# Exercise goal:
Restate all the data exactly, so that each line is the same as before.

**** Material provided

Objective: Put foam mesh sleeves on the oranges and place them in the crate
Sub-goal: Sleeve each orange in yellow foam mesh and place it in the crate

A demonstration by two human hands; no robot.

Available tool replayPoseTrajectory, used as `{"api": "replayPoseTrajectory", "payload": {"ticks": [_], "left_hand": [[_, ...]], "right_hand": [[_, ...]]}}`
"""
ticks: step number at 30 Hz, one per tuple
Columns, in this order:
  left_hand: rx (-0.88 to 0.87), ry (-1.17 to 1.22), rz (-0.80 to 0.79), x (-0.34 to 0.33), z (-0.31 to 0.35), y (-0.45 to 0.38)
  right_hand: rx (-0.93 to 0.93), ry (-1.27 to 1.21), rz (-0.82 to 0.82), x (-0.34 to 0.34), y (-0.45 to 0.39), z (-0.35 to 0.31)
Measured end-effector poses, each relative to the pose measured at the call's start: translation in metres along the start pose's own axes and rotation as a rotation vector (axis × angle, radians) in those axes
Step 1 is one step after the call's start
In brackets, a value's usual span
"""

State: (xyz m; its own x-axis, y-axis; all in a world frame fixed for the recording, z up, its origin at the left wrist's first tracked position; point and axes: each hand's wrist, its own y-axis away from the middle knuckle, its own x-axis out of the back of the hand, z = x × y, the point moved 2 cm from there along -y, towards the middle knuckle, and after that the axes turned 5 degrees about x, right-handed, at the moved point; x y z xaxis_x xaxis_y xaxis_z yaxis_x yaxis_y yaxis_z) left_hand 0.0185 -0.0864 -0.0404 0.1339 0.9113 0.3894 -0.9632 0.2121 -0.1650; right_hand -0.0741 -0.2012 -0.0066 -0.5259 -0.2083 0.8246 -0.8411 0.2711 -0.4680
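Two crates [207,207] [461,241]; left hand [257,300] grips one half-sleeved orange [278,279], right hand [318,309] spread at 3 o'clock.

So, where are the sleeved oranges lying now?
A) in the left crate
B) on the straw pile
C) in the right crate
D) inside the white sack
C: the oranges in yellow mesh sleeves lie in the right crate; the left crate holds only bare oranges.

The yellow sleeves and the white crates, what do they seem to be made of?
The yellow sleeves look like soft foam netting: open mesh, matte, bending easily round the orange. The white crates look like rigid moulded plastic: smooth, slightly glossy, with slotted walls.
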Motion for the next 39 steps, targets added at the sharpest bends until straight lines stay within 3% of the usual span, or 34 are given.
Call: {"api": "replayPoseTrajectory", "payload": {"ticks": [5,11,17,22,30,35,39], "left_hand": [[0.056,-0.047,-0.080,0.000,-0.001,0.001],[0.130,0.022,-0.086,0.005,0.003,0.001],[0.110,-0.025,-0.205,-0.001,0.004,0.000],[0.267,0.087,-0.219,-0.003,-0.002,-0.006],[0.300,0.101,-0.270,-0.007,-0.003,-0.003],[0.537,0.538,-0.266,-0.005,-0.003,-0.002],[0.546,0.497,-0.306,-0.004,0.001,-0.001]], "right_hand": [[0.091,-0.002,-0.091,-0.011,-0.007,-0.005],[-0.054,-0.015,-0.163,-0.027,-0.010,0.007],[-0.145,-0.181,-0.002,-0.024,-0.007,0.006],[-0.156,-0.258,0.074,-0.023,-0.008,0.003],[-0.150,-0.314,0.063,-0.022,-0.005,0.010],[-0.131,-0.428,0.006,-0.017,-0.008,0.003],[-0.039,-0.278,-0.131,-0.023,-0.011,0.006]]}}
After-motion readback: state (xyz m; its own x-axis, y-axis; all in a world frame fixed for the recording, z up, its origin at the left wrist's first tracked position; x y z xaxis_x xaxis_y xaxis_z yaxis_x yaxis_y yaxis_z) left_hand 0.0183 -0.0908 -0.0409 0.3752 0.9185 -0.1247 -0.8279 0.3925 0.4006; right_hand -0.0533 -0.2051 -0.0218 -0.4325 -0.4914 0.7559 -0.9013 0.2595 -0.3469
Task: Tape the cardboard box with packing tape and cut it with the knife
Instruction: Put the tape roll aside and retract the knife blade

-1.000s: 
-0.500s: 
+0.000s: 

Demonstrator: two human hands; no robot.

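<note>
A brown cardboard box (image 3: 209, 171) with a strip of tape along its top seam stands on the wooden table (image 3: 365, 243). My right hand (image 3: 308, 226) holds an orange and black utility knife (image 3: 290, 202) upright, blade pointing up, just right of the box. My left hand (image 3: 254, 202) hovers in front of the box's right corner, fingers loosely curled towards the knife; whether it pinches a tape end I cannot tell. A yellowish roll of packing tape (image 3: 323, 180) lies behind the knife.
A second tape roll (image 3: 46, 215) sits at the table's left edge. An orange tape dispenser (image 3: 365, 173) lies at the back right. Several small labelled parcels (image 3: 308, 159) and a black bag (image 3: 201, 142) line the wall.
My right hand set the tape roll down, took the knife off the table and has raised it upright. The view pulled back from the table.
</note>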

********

# Task response:
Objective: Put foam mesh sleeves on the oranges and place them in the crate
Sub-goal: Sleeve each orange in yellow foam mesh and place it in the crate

A demonstration by two human hands; no robot.

Available tool replayPoseTrajectory, used as `{"api": "replayPoseTrajectory", "payload": {"ticks": [_], "left_hand": [[_, ...]], "right_hand": [[_, ...]]}}`
"""
ticks: step number at 30 Hz, one per tuple
Columns, in this order:
  left_hand: rx (-0.88 to 0.87), ry (-1.17 to 1.22), rz (-0.80 to 0.79), x (-0.34 to 0.33), z (-0.31 to 0.35), y (-0.45 to 0.38)
  right_hand: rx (-0.93 to 0.93), ry (-1.27 to 1.21), rz (-0.82 to 0.82), x (-0.34 to 0.34), y (-0.45 to 0.39), z (-0.35 to 0.31)
Measured end-effector poses, each relative to the pose measured at the call's start: translation in metres along the start pose's own axes and rotation as a rotation vector (axis × angle, radians) in those axes
Step 1 is one step after the call's start
In brackets, a value's usual span
"""

State: (xyz m; its own x-axis, y-axis; all in a world frame fixed for the recording, z up, its origin at the left wrist's first tracked position; point and axes: each hand's wrist, its own y-axis away from the middle knuckle, its own x-axis out of the back of the hand, z = x × y, the point moved 2 cm from there along -y, towards the middle knuckle, and after that the axes turned 5 degrees about x, right-handed, at the moved point; x y z xaxis_x xaxis_y xaxis_z yaxis_x yaxis_y yaxis_z) left_hand 0.0185 -0.0864 -0.0404 0.1339 0.9113 0.3894 -0.9632 0.2121 -0.1650; right_hand -0.0741 -0.2012 -0.0066 -0.5259 -0.2083 0.8246 -0.8411 0.2711 -0.4680
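Two crates [207,207] [461,241]; left hand [257,300] grips one half-sleeved orange [278,279], right hand [318,309] spread at 3 o'clock.

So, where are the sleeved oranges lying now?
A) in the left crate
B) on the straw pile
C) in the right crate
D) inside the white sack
C: the oranges in yellow mesh sleeves lie in the right crate; the left crate holds only bare oranges.

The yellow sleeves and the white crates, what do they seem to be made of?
The yellow sleeves look like soft foam netting: open mesh, matte, bending easily round the orange. The white crates look like rigid moulded plastic: smooth, slightly glossy, with slotted walls.
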Motion for the next 39 steps, targets added at the sharpest bends until straight lines stay within 3% of the usual span, or 34 are given.
Call: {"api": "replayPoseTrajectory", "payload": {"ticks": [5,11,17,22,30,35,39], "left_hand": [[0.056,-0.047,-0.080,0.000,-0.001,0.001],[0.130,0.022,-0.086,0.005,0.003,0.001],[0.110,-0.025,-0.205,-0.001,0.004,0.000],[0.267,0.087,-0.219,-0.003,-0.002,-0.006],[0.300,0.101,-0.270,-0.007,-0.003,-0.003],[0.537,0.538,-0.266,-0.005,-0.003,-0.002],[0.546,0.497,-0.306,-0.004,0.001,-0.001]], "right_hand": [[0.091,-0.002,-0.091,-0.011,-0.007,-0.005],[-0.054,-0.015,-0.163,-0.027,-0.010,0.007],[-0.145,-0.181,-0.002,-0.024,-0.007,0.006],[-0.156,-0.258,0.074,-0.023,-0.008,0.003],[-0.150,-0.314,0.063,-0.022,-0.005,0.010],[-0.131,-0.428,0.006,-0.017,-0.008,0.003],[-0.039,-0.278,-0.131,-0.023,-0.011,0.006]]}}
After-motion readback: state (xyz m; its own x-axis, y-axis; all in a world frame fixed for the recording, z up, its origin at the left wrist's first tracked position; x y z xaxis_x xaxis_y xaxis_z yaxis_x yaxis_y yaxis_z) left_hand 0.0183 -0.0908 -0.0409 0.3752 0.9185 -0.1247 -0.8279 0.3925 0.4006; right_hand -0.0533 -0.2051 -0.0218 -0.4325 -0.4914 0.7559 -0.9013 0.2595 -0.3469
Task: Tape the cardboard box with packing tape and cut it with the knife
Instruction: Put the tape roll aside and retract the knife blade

-1.000s: 
-0.500s: 
+0.000s: 

Demonstrator: two human hands; no robot.

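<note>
A brown cardboard box (image 3: 209, 171) with a strip of tape along its top seam stands on the wooden table (image 3: 365, 243). My right hand (image 3: 308, 226) holds an orange and black utility knife (image 3: 290, 202) upright, blade pointing up, just right of the box. My left hand (image 3: 254, 202) hovers in front of the box's right corner, fingers loosely curled towards the knife; whether it pinches a tape end I cannot tell. A yellowish roll of packing tape (image 3: 323, 180) lies behind the knife.
A second tape roll (image 3: 46, 215) sits at the table's left edge. An orange tape dispenser (image 3: 365, 173) lies at the back right. Several small labelled parcels (image 3: 308, 159) and a black bag (image 3: 201, 142) line the wall.
My right hand set the tape roll down, took the knife off the table and has raised it upright. The view pulled back from the table.
</note>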

This output completes the exercise.